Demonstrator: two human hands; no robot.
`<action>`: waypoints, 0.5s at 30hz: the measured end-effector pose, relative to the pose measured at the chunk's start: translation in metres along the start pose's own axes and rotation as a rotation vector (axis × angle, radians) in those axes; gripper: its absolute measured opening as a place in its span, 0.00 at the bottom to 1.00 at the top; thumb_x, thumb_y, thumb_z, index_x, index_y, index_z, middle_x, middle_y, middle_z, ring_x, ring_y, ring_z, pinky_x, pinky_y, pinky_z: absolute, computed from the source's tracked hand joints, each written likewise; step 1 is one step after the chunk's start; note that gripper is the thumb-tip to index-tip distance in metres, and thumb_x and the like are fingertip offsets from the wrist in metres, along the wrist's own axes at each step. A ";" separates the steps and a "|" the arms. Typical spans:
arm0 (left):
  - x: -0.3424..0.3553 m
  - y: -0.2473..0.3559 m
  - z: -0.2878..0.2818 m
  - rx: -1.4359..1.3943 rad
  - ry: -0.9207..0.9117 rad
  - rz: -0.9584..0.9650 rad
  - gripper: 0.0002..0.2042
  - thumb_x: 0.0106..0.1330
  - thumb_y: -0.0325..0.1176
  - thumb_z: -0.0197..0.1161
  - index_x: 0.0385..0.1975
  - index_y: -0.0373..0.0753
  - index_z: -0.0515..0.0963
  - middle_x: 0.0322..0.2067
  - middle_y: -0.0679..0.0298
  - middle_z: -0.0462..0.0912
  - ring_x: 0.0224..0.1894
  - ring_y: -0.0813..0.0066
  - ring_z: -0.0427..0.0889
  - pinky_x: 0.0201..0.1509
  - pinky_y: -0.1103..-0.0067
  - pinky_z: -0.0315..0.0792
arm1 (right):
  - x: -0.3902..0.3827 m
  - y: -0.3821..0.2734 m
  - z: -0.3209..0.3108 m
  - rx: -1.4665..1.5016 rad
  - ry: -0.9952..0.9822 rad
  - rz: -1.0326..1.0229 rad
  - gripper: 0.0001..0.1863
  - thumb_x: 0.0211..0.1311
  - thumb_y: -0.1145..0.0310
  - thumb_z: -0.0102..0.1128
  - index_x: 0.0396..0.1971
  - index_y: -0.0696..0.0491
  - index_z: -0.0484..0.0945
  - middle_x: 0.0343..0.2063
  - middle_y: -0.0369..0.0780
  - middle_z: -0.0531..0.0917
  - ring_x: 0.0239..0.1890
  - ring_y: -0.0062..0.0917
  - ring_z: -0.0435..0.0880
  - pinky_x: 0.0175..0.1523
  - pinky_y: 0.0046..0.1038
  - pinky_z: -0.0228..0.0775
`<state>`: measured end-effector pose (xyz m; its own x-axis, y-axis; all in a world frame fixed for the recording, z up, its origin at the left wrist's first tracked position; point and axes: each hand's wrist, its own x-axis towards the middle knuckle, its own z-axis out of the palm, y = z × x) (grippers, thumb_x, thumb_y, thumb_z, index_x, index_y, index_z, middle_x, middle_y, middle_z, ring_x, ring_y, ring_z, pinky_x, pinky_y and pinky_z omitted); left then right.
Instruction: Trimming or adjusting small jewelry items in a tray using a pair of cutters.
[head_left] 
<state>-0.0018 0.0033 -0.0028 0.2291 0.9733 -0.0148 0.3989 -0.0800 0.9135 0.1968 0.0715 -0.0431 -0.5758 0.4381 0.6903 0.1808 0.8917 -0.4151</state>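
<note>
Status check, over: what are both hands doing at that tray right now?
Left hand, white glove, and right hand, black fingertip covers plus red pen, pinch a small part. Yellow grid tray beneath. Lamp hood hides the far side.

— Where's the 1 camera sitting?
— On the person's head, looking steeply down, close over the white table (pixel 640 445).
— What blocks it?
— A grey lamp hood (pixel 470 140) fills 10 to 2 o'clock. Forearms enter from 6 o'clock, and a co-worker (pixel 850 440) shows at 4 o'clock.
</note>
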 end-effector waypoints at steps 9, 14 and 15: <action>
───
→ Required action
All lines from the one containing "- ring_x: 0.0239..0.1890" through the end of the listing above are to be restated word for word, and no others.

→ Exercise response
  - ring_x: 0.0239..0.1890
  - ring_y: -0.0062..0.0917
  - ring_z: -0.0435..0.0880
  - pinky_x: 0.0175..0.1523
  - pinky_y: 0.0046..0.1038
  - pinky_z: -0.0228..0.0775
`<state>`: measured end-effector pose (xyz m; its own x-axis, y-axis; all in a world frame fixed for the recording, z up, its origin at the left wrist's first tracked position; point and axes: each hand's wrist, its own x-axis towards the middle knuckle, its own z-axis out of the palm, y = z × x) (grippers, thumb_x, thumb_y, thumb_z, index_x, index_y, index_z, middle_x, middle_y, middle_z, ring_x, ring_y, ring_z, pinky_x, pinky_y and pinky_z omitted); left then right.
Instruction: Trimming or adjusting small jewelry items in a tray using a pair of cutters.
[head_left] 
<state>-0.0018 0.0033 -0.0028 0.2291 0.9733 -0.0148 0.3989 -0.0800 0.9135 0.1968 0.0715 -0.0431 -0.5758 0.4381 0.6903 0.1808 0.8917 -0.4151</state>
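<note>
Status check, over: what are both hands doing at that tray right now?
Left hand, white glove, and right hand, black fingertip covers plus red pen, pinch a small part. Yellow grid tray beneath. Lamp hood hides the far side.

— Where's the 1 camera sitting?
— On the person's head, looking steeply down, close over the white table (pixel 640 445).
— What blocks it?
— A grey lamp hood (pixel 470 140) fills 10 to 2 o'clock. Forearms enter from 6 o'clock, and a co-worker (pixel 850 440) shows at 4 o'clock.
</note>
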 end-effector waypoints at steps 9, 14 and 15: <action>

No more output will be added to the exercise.